Je laisse à l'auteur le soin de se présenter :
On fait donc face à journal rempli de petits riens, qui se divise entre longs articles de bibliophile ibérologue parfois assez pointus (j'en ai sauté la plupart), des musages sur la vie quotidienne, des tirades chargées politiquement, une fascination pour les vitraux d'église, des parenthèses forestières et animalières, quelques paragraphes à tendance philosophique... Je dois avouer que j'ai particulièrement apprécié l'aspect politique. Comment décrire Philippe Billé sur ce plan ? J'aimerais ne pas avoir à le faire — quelques mots sont nécessairement réducteurs — mais, dans l'intérêt de ce présent compte-rendu, ce ne serait pas sérieux que d'esquiver ce point. Je suppose que certains pourraient le qualifier de « vieux facho » ou, plus aimablement, « d'anarchiste de droite ». Il tape sur l'étatisme, sur les fonctionnaires, sur l'immigrationnisme, sur les gauchistes, sur les médias, sur le prétendu humanisme de ces derniers groupes, etc. Pour moi, c'est plaisant à lire.

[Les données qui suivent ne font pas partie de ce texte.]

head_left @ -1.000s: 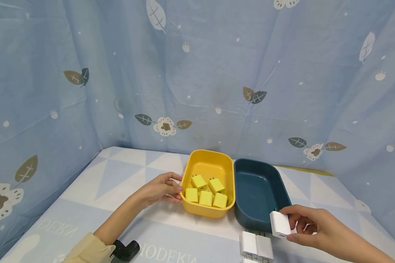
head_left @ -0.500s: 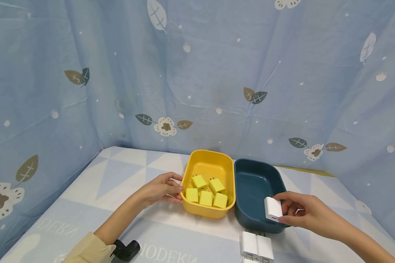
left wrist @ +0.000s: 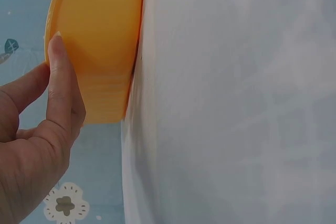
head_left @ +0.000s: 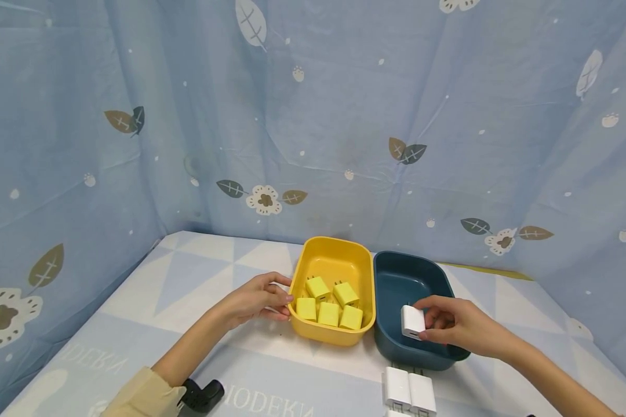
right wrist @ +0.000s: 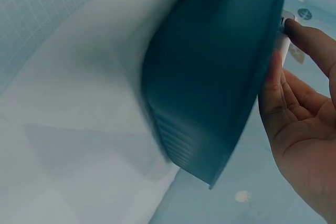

Il se dégage de tout ça un cynisme parfois rafraichissant, parfois légèrement choquant ; les propos, souvent pertinents, souffrent à l'occasion de raccourcis discutables, mais sont servis par une écriture cultivée et mordante.
Évidemment, dans ce genre de littérature, un point capital est l'affinité que l'on peut ressentir envers l'auteur. Pour cela, je citerais Philippe Billé, lui-même citant un autre écrivain :
Une part de ma sympathie pour l'auteur, en deçà même de l'écriture, vient de mon impression de partager avec lui un certain profil de handicapé social. Je me reconnais, si je puis dire, par exemple dans la confidence que « ayant enquillé les diplômes, j'abdiquais et devins ce marginal appelé à faire merveille dans la précarité et la clandestinité ».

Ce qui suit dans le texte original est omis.